Take a look at Ubuntu:

Why is it so hard to find proper details on what these recovery discs actually contain? Without such information, you can’t expect anyone to decide whether Microsoft or Comet is right. Do these discs contain a complete image of the customer’s hard drive contents at the time the laptop left the factory? (This would be correctly called a recovery disc.)

Or are they simply copies of Windows XP installation CDs sold on the pretence that they are for use in recovery?

The discs are almost certainly recovery disks for the PC that they’re being sold with. Such disks contain not only the base operating system (Windows) but also the preinstalled drivers for all the bits of hardware on that particular PC.
Bu even if the disks were just copies of the Microsoft Windows software, it wouldn’t matter because since Windows XP, it won’t work unless you register it with Microsoft and use the activation key that’s on a label stuck to the computer. So the software on its own is of no use.
I’m with Comet on this one, I’ve seen far too many people who had no idea that the option to produce their own backups was important.
But there’s a lot of freeware that is sold on the basis that the seller is charging for the disk and their labour in copying it, not for the software itself. If Comet are really saying that that’s all they’re doing then fifteen quid seems a bit steep.

xcom says:
12 January 2012

I’m with Microsoft on this one, working in the industry myself I deal with people every day that say “I didn’t make one, it didn’t tell me I had to”

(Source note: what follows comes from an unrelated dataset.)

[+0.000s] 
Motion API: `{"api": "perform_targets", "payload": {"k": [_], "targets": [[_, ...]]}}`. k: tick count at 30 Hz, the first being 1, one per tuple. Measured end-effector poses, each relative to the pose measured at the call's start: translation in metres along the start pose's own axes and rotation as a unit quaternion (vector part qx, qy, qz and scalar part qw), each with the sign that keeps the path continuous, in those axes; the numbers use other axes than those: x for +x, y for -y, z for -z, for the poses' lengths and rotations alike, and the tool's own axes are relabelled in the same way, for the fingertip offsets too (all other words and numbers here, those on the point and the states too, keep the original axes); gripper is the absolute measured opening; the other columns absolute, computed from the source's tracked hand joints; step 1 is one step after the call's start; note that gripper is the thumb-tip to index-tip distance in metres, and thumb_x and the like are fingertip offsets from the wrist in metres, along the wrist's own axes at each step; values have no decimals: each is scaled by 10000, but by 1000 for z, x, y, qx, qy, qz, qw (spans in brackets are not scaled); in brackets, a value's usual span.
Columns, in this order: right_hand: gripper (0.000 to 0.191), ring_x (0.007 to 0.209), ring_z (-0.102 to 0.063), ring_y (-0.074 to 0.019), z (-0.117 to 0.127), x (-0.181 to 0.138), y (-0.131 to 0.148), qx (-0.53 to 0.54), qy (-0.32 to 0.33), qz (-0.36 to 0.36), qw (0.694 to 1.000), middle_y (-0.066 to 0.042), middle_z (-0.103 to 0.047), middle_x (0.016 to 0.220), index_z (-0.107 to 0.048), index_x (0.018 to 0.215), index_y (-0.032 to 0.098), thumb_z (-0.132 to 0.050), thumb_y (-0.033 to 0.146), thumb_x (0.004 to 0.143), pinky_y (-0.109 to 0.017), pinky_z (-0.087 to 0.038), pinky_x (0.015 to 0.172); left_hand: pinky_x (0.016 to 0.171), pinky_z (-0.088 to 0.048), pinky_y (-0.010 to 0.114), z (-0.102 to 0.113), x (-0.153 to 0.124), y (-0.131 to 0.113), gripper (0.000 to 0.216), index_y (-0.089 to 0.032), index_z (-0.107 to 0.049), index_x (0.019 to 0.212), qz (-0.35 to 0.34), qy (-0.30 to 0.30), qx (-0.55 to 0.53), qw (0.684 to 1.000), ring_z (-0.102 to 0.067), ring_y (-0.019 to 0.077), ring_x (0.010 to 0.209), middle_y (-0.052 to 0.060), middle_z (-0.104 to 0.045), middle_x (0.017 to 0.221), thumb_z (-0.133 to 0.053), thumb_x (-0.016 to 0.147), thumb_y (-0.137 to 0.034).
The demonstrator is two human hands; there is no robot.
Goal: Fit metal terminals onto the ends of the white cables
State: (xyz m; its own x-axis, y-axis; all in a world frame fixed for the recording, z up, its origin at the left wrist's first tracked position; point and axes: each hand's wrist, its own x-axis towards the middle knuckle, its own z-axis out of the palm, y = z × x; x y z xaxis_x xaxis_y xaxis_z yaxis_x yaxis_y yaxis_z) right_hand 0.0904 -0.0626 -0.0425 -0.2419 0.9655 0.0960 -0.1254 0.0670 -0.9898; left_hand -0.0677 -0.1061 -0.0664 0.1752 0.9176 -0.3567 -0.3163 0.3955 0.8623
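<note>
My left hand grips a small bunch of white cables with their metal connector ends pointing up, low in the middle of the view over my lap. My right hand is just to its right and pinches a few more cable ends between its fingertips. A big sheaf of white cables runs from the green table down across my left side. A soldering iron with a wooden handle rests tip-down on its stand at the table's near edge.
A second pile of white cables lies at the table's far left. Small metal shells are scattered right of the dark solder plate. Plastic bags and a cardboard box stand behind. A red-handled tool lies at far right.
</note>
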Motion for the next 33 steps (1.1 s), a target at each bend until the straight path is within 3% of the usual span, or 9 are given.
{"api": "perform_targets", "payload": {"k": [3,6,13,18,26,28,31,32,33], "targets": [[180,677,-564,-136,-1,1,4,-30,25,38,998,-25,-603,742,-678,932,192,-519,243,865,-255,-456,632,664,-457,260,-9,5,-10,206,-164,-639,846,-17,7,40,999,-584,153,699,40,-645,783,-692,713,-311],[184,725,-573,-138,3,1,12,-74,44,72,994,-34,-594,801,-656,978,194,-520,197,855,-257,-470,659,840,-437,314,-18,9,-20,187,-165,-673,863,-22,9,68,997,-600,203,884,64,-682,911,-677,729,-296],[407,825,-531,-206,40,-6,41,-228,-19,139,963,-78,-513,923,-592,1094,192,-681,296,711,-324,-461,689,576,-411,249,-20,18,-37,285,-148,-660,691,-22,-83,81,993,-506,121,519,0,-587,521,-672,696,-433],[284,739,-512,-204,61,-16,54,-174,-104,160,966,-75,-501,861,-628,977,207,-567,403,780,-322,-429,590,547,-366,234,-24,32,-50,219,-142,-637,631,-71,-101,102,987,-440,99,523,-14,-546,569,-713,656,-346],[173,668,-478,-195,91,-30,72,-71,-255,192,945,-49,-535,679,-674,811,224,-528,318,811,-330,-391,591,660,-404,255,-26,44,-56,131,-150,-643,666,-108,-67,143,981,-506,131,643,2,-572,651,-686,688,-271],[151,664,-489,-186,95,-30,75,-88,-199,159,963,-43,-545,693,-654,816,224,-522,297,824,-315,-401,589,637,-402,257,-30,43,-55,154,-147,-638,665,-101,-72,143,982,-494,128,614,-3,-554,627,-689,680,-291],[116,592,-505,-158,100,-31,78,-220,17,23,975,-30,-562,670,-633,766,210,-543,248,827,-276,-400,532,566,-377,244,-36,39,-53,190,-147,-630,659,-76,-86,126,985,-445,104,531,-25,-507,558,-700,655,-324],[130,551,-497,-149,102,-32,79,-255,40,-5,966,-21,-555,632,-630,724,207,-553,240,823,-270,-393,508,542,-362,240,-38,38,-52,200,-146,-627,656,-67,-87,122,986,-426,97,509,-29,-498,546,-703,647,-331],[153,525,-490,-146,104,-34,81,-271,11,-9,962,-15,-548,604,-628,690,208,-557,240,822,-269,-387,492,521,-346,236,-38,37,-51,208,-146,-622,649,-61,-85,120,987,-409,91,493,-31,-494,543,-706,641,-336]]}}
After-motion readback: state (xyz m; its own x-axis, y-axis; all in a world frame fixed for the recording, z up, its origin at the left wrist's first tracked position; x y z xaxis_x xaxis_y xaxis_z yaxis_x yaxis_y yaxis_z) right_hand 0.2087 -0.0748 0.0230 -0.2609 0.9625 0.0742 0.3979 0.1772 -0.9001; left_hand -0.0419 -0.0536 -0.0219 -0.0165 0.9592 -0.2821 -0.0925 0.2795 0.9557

Dealing with OEM computers every day I know that they ALL remind you every time to load the computer for at least 28 days, you do them or confirm you need to buy them by skipping the procedure.

Microsoft have never provided recovery discs because its the job of the manufacture to provide a recovery method, back when you were only given cd’s they were often lost or damaged. No w manufactures are only licensed to provide one recovery but you are allowed to make a backup by law, so I feel the hard drive recovery is a good idea and its much quicker.

When you buy a set of recovery discs they cost about £35-50 because not only are you covering the manufacturing costs but also covering a licence fee to Microsoft for making another copy, that’s what Microsoft are complaining about.